## WORK TO COMPLETE
Can you set down, exactly as they appear below, the lines from the opening of the material through the one bearing "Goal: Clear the", minus the pictures?
____
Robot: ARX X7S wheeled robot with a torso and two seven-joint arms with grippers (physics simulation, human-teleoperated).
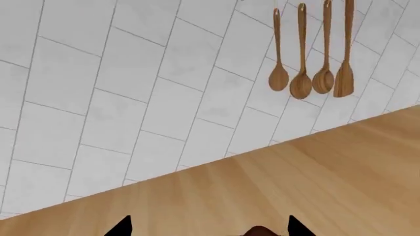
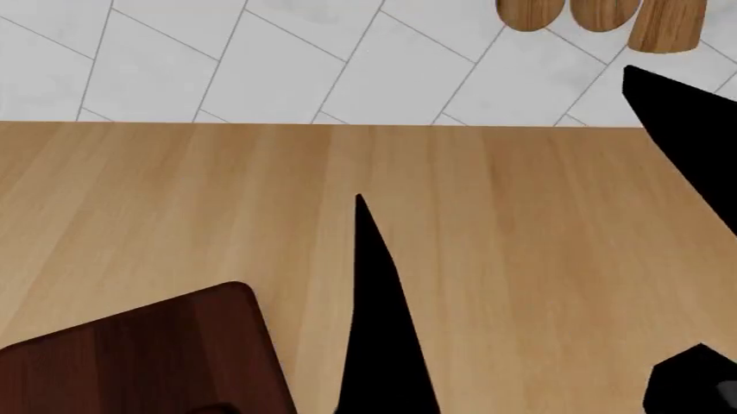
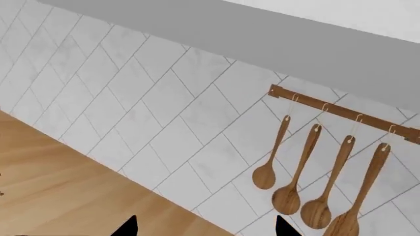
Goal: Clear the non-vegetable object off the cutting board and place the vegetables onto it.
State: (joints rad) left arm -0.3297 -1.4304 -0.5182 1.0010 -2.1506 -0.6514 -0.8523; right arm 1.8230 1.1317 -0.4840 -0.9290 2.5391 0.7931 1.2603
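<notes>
Left wrist view: two dark fingertips (image 1: 121,227) spread apart over the wooden counter (image 1: 315,182), tiled wall (image 1: 131,88) and hanging spoons (image 1: 308,54) beyond. Head view: a corner of the board (image 2: 150,354) lies at lower left; no food shows. Right wrist view: fingertips (image 3: 126,227) spread apart, grasping nothing, facing spoons on a rail (image 3: 341,113).

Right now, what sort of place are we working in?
Most likely a kitchen, as a simulator render: a light wood countertop runs up to a white tiled wall, wooden spoons hang from a hook rail, and a corner of the dark cutting board lies on the counter.
</notes>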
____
## RESULT
Robot: ARX X7S wheeled robot with a torso and two seven-joint arms with grippers (physics simulation, human-teleoperated).
Goal: Clear the non-vegetable object off the cutting board and place the vegetables onto it.

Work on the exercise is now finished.